“What we get instead is a close and unalarming look at one person, a reminder that history is not bigger than anyone but, instead, anyone is bigger than history.”
Somewhere in the first half of The Plains, a man reflects upon the reasons why we go to work. The desire to do something, yes, but also the need to bond with other human beings. In a time of greater isolation for many workers, something as simple as a shared car ride may appear tantalizing. The man in question is Andrew, a lawyer who sometimes drives his younger colleague David home. David is a lawyer and a film director, and has decided to shoot some of these rides over the course of a year in an exercise that is part re-enactment, part spontaneous conversation, but first and foremost is about bonding. The Plains is the result of that exercise.
Bonding has its particularities, though. It helps to have the other person’s undivided attention. David is evidently engaged with Andrew in conversation, but we are forcibly drawn into it through a static fly-on-the-wall view from the backseat of the car with very few cuts in between. The fly-on-the-wall mechanism is subverted, however, by the fact that what we are watching never intends to be an untouched reflection of reality. The camera is never addressed, but it’s the kind of disregard employed by actors in fiction, not the one supposedly obtained by leaving the camera far too long with subjects for them to forget its presence. Invited to gaze at the characters from behind, we are turned into children watching the adults speak in the front seats, quietly grasping what they’re saying, trying to discover how the world works through their conversations. Sometimes we listen to both of them, sometimes it is just Andrew driving by himself, always calling to check up on his mother, who is in a nursing home and whose health is deteriorating. The images are punctuated by wobbly aerial shots of Australian plains made by Andrew in his spare time, a gentle reminder of the creative potential of any worker caught in a supposedly non-creative job.

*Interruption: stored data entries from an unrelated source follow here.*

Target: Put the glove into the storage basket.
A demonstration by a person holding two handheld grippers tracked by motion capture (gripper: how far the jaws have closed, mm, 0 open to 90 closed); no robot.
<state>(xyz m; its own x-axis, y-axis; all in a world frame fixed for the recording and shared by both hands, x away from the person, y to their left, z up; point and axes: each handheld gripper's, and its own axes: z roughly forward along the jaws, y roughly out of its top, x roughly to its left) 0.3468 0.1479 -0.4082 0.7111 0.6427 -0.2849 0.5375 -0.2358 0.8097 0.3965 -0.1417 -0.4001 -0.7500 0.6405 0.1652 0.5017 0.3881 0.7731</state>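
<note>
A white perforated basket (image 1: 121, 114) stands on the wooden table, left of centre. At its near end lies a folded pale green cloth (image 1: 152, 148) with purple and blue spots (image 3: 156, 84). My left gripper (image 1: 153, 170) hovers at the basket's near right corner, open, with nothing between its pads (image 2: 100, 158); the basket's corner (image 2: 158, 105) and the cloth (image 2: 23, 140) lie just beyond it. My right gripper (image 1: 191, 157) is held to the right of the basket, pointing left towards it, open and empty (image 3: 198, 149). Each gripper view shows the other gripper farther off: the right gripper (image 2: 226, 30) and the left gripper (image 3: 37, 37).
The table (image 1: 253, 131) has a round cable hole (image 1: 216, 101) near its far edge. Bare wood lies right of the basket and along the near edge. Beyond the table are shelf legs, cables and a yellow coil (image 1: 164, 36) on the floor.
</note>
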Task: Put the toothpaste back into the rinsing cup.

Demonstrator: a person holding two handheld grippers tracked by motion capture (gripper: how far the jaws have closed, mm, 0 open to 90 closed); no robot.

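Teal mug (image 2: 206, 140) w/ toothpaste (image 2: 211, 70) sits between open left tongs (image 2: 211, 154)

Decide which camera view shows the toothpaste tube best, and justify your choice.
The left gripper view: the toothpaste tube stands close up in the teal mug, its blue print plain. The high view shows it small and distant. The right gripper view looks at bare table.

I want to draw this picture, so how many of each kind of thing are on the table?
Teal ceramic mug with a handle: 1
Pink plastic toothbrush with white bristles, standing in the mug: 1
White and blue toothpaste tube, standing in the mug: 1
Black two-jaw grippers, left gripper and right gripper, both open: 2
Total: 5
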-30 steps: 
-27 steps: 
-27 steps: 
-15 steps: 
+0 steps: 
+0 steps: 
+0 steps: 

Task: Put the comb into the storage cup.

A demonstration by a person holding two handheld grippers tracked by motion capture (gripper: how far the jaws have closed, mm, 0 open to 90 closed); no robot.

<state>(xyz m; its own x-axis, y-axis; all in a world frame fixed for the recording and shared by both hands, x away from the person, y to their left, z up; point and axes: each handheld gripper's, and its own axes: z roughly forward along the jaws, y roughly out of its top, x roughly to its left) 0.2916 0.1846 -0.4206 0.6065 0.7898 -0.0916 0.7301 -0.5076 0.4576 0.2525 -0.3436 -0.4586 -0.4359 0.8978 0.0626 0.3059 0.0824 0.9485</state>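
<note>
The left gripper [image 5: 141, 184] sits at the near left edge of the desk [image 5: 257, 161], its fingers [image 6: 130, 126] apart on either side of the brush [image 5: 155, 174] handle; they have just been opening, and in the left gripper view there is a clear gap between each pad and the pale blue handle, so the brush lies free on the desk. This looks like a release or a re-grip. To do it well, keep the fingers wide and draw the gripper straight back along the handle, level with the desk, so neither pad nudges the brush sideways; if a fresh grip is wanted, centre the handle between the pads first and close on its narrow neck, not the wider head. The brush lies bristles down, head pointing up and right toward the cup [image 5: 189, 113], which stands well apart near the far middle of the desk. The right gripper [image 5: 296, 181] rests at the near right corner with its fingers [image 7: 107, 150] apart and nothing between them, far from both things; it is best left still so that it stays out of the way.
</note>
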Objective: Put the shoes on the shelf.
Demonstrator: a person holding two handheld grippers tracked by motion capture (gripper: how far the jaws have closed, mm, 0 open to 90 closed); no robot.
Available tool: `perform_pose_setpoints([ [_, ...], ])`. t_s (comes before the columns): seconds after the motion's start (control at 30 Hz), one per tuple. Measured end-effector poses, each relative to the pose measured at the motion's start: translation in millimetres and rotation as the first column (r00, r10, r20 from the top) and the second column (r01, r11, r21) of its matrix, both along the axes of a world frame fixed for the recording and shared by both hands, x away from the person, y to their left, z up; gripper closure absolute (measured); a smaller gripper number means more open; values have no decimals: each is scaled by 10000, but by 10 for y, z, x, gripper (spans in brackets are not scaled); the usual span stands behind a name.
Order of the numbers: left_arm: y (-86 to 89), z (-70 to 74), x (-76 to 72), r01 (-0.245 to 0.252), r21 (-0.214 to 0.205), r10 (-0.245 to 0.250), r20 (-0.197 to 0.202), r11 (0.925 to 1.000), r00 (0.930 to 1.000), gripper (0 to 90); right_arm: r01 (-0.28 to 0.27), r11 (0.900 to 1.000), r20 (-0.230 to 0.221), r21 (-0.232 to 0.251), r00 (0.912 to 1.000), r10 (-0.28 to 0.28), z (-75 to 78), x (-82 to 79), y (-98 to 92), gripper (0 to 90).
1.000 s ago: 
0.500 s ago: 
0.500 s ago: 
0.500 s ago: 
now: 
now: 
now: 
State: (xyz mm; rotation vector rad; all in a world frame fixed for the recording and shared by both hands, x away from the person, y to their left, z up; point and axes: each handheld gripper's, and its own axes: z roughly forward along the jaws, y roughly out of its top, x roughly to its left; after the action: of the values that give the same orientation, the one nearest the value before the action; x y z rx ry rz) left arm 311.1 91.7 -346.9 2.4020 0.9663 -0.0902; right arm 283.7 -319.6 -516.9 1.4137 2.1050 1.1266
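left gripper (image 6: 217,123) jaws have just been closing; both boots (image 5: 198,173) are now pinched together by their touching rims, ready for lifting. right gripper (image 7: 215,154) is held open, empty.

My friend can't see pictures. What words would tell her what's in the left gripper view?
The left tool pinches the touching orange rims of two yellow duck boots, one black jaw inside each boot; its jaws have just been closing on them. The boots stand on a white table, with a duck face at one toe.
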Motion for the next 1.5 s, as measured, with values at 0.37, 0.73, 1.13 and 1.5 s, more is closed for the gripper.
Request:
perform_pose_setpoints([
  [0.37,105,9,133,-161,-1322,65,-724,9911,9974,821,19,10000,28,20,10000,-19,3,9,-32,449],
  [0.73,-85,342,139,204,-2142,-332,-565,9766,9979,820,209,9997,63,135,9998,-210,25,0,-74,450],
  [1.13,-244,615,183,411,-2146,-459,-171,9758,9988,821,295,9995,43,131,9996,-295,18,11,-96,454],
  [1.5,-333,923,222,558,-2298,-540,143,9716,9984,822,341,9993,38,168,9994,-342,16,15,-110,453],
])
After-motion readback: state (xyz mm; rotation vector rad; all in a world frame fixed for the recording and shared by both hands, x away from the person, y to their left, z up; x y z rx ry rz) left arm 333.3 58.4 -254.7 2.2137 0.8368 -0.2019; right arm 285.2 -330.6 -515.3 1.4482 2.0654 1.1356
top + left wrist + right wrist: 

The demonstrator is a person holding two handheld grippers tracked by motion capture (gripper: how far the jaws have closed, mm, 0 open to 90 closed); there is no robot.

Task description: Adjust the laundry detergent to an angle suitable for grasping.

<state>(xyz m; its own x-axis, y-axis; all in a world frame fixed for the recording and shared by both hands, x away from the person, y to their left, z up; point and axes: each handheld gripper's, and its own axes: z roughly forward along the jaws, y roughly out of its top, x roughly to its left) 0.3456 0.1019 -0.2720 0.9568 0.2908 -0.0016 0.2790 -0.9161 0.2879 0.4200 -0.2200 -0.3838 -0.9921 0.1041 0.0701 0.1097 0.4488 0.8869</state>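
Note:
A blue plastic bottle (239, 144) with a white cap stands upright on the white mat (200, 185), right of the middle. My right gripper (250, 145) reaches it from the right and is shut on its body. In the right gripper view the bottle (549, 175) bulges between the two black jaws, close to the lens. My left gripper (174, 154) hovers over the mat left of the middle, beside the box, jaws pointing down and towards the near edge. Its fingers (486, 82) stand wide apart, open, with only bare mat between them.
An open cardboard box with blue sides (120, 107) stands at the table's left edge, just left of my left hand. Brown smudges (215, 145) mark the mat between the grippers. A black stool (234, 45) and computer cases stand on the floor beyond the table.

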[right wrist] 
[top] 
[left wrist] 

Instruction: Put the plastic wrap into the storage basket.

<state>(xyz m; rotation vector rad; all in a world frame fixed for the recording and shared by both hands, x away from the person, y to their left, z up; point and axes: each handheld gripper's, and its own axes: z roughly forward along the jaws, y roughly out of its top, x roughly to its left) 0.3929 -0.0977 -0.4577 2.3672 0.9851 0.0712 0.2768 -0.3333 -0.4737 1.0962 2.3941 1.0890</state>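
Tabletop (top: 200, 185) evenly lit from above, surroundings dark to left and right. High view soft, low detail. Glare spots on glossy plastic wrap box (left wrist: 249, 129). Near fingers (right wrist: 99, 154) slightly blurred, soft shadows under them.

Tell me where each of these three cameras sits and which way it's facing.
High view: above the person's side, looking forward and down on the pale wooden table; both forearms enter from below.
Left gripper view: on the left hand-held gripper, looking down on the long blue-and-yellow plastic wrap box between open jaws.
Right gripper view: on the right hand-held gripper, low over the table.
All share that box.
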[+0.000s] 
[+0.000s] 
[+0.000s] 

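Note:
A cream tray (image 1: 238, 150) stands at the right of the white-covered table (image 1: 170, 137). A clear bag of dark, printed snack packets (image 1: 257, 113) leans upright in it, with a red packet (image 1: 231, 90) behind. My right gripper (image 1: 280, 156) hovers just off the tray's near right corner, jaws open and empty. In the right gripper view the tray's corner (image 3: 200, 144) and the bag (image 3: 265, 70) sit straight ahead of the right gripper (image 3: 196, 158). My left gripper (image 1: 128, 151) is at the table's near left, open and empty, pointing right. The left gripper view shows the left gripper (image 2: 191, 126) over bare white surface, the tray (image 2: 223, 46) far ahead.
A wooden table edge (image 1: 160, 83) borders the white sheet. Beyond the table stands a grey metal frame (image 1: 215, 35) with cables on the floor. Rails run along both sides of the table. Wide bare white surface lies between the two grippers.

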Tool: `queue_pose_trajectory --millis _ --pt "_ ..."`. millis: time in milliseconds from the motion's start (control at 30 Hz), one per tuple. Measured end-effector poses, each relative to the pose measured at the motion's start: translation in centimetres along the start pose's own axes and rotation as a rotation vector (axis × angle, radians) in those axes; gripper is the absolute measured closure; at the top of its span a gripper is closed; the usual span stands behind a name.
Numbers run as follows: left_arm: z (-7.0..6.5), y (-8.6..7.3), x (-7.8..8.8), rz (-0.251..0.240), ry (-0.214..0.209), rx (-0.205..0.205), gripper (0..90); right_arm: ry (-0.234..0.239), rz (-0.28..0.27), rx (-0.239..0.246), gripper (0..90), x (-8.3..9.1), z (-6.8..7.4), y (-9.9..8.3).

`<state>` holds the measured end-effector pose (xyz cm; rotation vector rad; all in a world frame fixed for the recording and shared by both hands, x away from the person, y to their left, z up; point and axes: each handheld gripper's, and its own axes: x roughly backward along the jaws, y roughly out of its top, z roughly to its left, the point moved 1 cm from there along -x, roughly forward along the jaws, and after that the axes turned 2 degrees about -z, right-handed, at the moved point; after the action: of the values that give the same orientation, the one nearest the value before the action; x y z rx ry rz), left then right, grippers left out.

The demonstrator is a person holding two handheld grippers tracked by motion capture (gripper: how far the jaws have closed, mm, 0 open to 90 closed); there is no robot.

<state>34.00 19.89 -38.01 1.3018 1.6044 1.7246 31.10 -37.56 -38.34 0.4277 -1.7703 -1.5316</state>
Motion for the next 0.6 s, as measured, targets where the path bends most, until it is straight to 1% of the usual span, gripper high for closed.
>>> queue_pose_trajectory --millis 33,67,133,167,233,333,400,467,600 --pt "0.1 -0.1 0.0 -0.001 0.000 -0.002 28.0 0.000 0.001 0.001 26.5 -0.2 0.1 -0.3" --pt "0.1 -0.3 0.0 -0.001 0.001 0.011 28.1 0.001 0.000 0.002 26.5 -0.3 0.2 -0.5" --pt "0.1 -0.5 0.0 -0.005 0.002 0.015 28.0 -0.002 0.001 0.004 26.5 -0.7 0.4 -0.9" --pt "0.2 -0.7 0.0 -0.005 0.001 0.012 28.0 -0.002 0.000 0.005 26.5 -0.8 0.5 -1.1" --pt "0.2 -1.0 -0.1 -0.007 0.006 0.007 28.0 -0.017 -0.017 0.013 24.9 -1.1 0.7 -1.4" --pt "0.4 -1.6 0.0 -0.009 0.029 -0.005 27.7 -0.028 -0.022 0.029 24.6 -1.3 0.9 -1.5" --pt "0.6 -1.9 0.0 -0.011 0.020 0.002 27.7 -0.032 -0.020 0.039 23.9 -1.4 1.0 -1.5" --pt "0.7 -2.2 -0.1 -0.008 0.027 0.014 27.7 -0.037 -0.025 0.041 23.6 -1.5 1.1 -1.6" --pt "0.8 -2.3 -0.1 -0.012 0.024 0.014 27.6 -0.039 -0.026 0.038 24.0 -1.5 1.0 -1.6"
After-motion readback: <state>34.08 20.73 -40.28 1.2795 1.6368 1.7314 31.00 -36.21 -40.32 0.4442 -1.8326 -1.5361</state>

What starts with something that sounds like regular small talk between the two men is transformed by an eagerness to break the ice and to understand how the other person lives. This eagerness is mostly evident in Andrew’s questions to David, and although David is quieter, the presence of the camera speaks for him. We hear about Andrew’s youth, his relationship with his parents, the way his mother’s personality shaped his and his sister’s, and how certain events in his life shaped the way he sees the world. We hear him talk about his decision not to have kids, his stance regarding marriage, and his relationship to work. The clock is ever-present, always after 5:00 pm, in the middle of traffic. Sometimes we notice the velocity of time passing by; sometimes we get so absorbed with them that when we check the clock twenty minutes have flown by.
Listening closely, listening extensively, listening with attention, means understanding that whatever generalizing claims we make about society or generations will lose their ground when dealing with any single person. A philosophy and a world emerge from each individual, both of which are more complex and interesting than often given credit. There are no concerns in The Plains about theorizing on inter-generational differences, or guidelines on how to deal with the death of a loved one. What we get instead is a close and unalarming look at one person, a reminder that history is not bigger than anyone but, instead, anyone is bigger than history. As Andrew and David bond, we bond with them.